It also depicts one of the worst events in French maritime history.
In June of 1816, the French frigate The Medusa left France for Senegal on the west coast of Africa. At her helm was a captain who had not sailed in 20 odd years and got the post through connections and political clout. And he fucked it up royally. The Medusa drifted 100 miles off course and ran aground off Mauritania. After 3 days of failing to shift the boat, the 400 or so people aboard has choices to make. They were 30 miles from land and there were 6 boats, room for 250 people. Some stayed aboard the stranded vessel but at least 146 men and one woman boarded a jerry-rigged raft. The plan was for it to be towed by some of the boats, but after only a few miles it was turned loose.
For 13 days, exposure, mutiny, disease, dehydration and starvation ravaged the survivors, whittling nearly 150 down to 15. It was in my fact checking for this that I learnt the lovely little term ‘a custom of the sea’. In layman’s terms, cannibalising your crew mates to survive. They were spotted by chance, no search effort had been made by the French. A further 5 died in the days following rescue. British naval officers helped the survivors to return to France because aid from the French government didn’t appear and the captain, who had made it to land fine, was more interested in recovering the gold on board the Medusa. He was court marshalled and should have been executed, but in the end served 3 years in prison. He was the inciting incident for a law to passed that ensured that promotions in the French military would thereafter be based on merit.

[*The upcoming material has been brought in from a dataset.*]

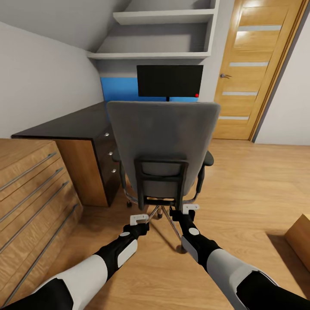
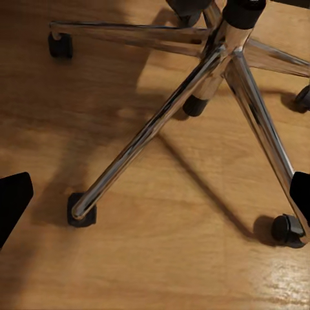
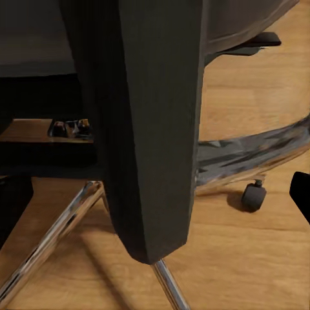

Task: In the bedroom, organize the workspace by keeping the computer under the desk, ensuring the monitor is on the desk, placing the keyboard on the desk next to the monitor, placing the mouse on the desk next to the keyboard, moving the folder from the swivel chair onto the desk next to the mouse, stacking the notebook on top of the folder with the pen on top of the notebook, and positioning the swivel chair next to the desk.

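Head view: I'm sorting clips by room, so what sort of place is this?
Probably a home study corner, perhaps in a bedroom: a grey swivel chair faces a black desk with a monitor, wall shelves above, a wooden door and drawer chests alongside.

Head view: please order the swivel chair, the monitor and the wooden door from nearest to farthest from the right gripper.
1. The swivel chair, directly ahead of the right gripper, its back toward the robot.
2. The monitor, behind the chair, on the desk.
3. The wooden door, farthest, at the far right wall.
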You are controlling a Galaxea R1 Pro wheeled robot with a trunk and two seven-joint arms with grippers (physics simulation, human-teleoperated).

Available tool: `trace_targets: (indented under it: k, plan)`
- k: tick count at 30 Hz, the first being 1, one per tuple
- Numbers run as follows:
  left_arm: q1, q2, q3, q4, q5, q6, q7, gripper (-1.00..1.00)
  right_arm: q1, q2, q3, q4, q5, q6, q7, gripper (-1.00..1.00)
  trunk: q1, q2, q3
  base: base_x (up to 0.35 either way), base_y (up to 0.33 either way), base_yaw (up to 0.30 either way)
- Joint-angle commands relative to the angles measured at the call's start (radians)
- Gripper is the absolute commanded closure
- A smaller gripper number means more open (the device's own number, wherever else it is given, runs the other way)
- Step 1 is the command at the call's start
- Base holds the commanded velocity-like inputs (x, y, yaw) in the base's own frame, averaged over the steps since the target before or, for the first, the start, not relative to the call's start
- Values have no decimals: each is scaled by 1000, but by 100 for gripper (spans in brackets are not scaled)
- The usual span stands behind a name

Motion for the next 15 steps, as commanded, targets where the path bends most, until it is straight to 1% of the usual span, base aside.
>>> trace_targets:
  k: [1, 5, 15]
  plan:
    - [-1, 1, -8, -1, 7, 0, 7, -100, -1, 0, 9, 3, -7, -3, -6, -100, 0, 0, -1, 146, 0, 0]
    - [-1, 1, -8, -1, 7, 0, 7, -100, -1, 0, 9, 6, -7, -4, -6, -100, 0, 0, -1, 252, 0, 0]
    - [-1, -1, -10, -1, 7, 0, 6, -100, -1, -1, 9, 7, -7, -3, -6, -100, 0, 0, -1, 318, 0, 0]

Now all this came hurtling into my head because I remember reading a book called 'Severed' by Frances Larson, all about the cultural and historical fascination with decapitation. There's a section in the chapter of severed heads in art about how Géricault went hard on the research for this painting; visited morgues and hospitals, brought home specimens to watch decay rate, y'know, stuff that absolutely wouldn't blow your safety deposit. But yeah, I'm there with dawning horror and ice in my blood as we look at a very French painting, of a French maritime tragedy, brought about by the hubris and arrogance and incompetence of the higher ups who had no right being there, where comrades and crew turn on each other in a horrific fight for survival, with the spooky dancing bones classical piece playing in the background...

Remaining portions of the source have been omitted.